◆ PROBLEM DESCRIPTION
Give the count of lines below that include the word "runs", and say nothing else.

◆ GIVEN MATERIAL
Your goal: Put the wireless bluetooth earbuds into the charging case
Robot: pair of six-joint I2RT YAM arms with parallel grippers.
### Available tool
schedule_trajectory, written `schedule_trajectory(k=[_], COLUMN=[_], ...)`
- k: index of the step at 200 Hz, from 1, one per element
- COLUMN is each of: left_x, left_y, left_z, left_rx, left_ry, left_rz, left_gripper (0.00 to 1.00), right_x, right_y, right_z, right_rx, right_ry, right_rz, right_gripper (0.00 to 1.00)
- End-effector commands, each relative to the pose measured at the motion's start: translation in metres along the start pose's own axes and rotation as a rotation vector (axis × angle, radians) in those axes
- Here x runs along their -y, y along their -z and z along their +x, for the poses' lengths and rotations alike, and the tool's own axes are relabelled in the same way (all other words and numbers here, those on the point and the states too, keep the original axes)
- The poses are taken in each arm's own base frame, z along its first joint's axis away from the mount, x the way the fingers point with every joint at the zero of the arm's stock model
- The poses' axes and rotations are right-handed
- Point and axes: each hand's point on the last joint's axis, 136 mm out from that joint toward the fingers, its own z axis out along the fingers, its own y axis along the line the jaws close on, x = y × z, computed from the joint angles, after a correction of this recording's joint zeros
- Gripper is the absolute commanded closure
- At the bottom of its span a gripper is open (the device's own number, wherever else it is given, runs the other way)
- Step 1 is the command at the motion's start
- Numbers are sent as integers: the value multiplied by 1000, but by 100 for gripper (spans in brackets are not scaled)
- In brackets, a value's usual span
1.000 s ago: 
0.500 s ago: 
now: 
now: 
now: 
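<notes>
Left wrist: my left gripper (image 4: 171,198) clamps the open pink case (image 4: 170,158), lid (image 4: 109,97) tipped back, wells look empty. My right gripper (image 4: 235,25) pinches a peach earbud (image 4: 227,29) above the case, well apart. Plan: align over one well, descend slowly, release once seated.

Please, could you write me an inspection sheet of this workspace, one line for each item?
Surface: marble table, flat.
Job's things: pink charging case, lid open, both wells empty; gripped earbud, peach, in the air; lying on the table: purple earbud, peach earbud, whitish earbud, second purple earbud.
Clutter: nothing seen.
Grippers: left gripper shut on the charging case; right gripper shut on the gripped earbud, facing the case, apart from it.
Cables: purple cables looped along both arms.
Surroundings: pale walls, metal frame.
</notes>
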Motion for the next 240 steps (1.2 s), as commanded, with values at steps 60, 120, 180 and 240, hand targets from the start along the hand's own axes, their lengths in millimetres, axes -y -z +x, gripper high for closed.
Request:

◆ FINISHED EXERCISE
2